(Items from a data source)
□ □ □
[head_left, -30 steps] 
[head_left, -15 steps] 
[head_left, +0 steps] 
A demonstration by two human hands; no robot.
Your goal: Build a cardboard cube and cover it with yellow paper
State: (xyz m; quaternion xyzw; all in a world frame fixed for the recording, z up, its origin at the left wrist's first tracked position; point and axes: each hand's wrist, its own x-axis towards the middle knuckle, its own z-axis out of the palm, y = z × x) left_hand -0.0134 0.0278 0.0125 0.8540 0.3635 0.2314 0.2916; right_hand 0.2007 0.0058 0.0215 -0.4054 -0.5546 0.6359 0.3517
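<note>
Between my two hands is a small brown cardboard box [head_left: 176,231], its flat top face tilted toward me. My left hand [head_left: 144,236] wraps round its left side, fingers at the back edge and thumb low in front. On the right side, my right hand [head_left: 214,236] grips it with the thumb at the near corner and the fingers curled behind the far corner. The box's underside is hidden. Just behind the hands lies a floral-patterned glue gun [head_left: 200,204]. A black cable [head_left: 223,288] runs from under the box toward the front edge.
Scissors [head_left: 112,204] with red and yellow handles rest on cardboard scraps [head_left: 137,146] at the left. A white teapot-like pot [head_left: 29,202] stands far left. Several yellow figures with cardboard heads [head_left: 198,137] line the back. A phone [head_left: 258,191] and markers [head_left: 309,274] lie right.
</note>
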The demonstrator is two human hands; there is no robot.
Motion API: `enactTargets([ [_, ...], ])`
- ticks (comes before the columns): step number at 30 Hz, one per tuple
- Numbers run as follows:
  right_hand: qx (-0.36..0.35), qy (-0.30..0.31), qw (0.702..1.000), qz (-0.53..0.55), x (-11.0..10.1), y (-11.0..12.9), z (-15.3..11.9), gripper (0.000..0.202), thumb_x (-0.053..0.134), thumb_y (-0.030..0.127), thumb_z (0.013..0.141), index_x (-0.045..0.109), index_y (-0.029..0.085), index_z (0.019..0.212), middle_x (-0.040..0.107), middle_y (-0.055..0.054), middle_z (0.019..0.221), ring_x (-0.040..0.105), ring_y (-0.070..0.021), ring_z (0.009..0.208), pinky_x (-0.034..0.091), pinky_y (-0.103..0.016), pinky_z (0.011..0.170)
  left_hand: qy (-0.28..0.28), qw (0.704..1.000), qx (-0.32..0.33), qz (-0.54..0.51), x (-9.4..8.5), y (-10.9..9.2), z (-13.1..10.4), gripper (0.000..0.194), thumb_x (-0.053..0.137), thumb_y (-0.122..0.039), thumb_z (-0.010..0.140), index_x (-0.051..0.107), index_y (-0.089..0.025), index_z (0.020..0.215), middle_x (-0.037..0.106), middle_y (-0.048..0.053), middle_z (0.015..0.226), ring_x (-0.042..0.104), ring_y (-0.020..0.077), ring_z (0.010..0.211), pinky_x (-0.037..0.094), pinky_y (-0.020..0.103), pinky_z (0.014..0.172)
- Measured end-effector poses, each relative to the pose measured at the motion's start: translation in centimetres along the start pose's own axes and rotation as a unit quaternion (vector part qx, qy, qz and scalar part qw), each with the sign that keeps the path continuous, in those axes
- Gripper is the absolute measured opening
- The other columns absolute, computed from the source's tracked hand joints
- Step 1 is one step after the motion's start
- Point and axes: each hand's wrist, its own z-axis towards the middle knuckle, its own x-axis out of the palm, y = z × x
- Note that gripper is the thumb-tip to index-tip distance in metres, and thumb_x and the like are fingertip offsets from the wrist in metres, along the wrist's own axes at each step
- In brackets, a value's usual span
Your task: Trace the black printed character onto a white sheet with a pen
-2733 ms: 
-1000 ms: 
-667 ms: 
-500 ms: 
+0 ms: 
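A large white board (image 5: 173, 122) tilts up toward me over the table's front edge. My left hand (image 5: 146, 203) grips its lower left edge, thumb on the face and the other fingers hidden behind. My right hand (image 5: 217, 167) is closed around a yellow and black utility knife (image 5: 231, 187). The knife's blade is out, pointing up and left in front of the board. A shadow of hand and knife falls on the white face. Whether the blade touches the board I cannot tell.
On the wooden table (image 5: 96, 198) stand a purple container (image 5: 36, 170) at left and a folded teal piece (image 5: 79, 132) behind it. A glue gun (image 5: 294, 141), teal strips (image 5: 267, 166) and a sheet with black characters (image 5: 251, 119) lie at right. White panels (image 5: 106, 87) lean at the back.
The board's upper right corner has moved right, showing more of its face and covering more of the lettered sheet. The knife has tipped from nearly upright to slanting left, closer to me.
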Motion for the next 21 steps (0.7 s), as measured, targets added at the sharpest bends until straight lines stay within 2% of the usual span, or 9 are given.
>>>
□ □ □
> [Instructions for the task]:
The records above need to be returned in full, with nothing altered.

> [Answer to this task]:
[head_left, -30 steps] 
[head_left, -15 steps] 
[head_left, +0 steps] 
A demonstration by two human hands; no robot.
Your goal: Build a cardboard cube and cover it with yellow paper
State: (xyz m; quaternion xyzw; all in a world frame fixed for the recording, z up, its origin at the left wrist's first tracked position; point and axes: each hand's wrist, its own x-axis towards the middle knuckle, its own z-axis out of the palm, y = z × x) left_hand -0.0134 0.0278 0.0125 0.8540 0.3635 0.2314 0.2916; right_hand 0.2007 0.0058 0.0215 -0.4054 -0.5546 0.6359 0.3517
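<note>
Between my two hands is a small brown cardboard box [head_left: 176,231], its flat top face tilted toward me. My left hand [head_left: 144,236] wraps round its left side, fingers at the back edge and thumb low in front. On the right side, my right hand [head_left: 214,236] grips it with the thumb at the near corner and the fingers curled behind the far corner. The box's underside is hidden. Just behind the hands lies a floral-patterned glue gun [head_left: 200,204]. A black cable [head_left: 223,288] runs from under the box toward the front edge.
Scissors [head_left: 112,204] with red and yellow handles rest on cardboard scraps [head_left: 137,146] at the left. A white teapot-like pot [head_left: 29,202] stands far left. Several yellow figures with cardboard heads [head_left: 198,137] line the back. A phone [head_left: 258,191] and markers [head_left: 309,274] lie right.
</note>
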The demonstrator is two human hands; there is no robot.
Motion API: `enactTargets([ [_, ...], ])`
- ticks (comes before the columns): step number at 30 Hz, one per tuple
- Numbers run as follows:
  right_hand: qx (-0.36..0.35), qy (-0.30..0.31), qw (0.702..1.000), qz (-0.53..0.55), x (-11.0..10.1), y (-11.0..12.9), z (-15.3..11.9), gripper (0.000..0.202), thumb_x (-0.053..0.134), thumb_y (-0.030..0.127), thumb_z (0.013..0.141), index_x (-0.045..0.109), index_y (-0.029..0.085), index_z (0.019..0.212), middle_x (-0.040..0.107), middle_y (-0.055..0.054), middle_z (0.019..0.221), ring_x (-0.040..0.105), ring_y (-0.070..0.021), ring_z (0.009..0.208), pinky_x (-0.034..0.091), pinky_y (-0.103..0.016), pinky_z (0.011..0.170)
  left_hand: qy (-0.28..0.28), qw (0.704..1.000), qx (-0.32..0.33), qz (-0.54..0.51), x (-9.4..8.5), y (-10.9..9.2), z (-13.1..10.4), gripper (0.000..0.194), thumb_x (-0.053..0.137), thumb_y (-0.122..0.039), thumb_z (-0.010..0.140), index_x (-0.051..0.107), index_y (-0.089..0.025), index_z (0.020..0.215), middle_x (-0.037..0.106), middle_y (-0.048..0.053), middle_z (0.015..0.226), ring_x (-0.042..0.104), ring_y (-0.020..0.077), ring_z (0.010..0.211), pinky_x (-0.037..0.094), pinky_y (-0.020..0.103), pinky_z (0.014..0.172)
- Measured end-effector poses, each relative to the pose measured at the motion's start: translation in centimetres along the start pose's own axes and rotation as a unit quaternion (vector part qx, qy, qz and scalar part qw), each with the sign that keeps the path continuous, in those axes
- Gripper is the absolute measured opening
- The other columns absolute, computed from the source's tracked hand joints
- Step 1 is one step after the motion's start
- Point and axes: each hand's wrist, its own z-axis towards the middle knuckle, its own x-axis out of the palm, y = z × x
- Note that gripper is the thumb-tip to index-tip distance in metres, and thumb_x and the like are fingertip offsets from the wrist in metres, along the wrist's own axes at each step
- In brackets, a value's usual span
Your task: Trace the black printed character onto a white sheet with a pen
-2733 ms: 
-1000 ms: 
-667 ms: 
-500 ms: 
+0 ms: 
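A large white board (image 5: 173, 122) tilts up toward me over the table's front edge. My left hand (image 5: 146, 203) grips its lower left edge, thumb on the face and the other fingers hidden behind. My right hand (image 5: 217, 167) is closed around a yellow and black utility knife (image 5: 231, 187). The knife's blade is out, pointing up and left in front of the board. A shadow of hand and knife falls on the white face. Whether the blade touches the board I cannot tell.
On the wooden table (image 5: 96, 198) stand a purple container (image 5: 36, 170) at left and a folded teal piece (image 5: 79, 132) behind it. A glue gun (image 5: 294, 141), teal strips (image 5: 267, 166) and a sheet with black characters (image 5: 251, 119) lie at right. White panels (image 5: 106, 87) lean at the back.
The board's upper right corner has moved right, showing more of its face and covering more of the lettered sheet. The knife has tipped from nearly upright to slanting left, closer to me.
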Motion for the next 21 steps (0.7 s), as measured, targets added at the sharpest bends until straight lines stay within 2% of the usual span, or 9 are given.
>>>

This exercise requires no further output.